The interactive art doesn't end there. Visitors could also find themselves taking part in a real-time light installation, driven by some serious computer coding.

New media artist Joe Crossley has worked with a number of artists and "creative coders" to use RealSense to create a live display for the festival which renders the 3D scans of visitors' faces (and the odd piece of code) into projections mapped around the Transcendence space.

"We have created a 3D face scanner using the RealSense software developer kit, which will scan the faces of some of participating visitors from the RealSense demo booths located at the entrance of Transcendence," he said.

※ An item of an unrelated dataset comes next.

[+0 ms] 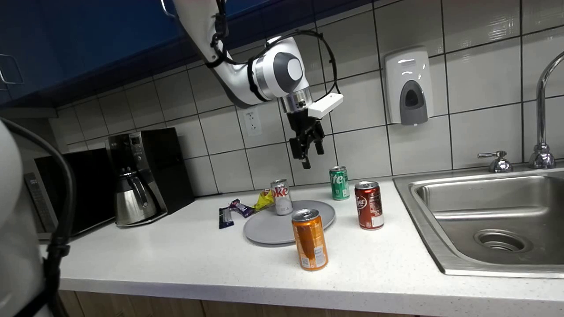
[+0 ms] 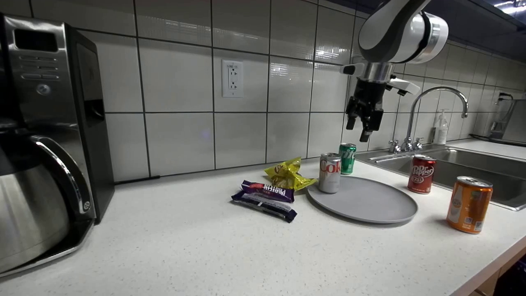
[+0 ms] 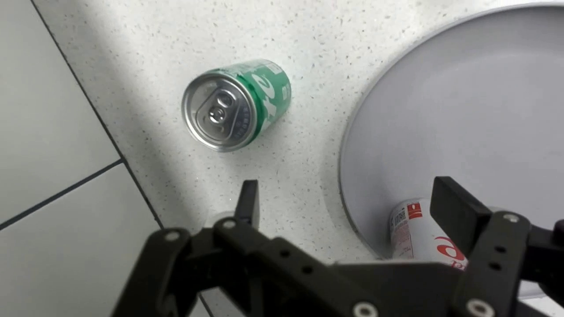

"This 3D scan will then be drawn through our main media server, and then coders are using [programming language] C++ and [game engine] Unity to generate some awesome visual elements that will continue to self-generate and will then be directly projection mapped throughout the activation."

So while you enjoy a cold craft beer and some artisanal kim chi-spiced hotdogs, you could also find yourself projected into an artwork created by leading coders and visual artists. But in a world where art meets technology, that's half the fun. As Crossley says, it's really just one "big experiment in creativity."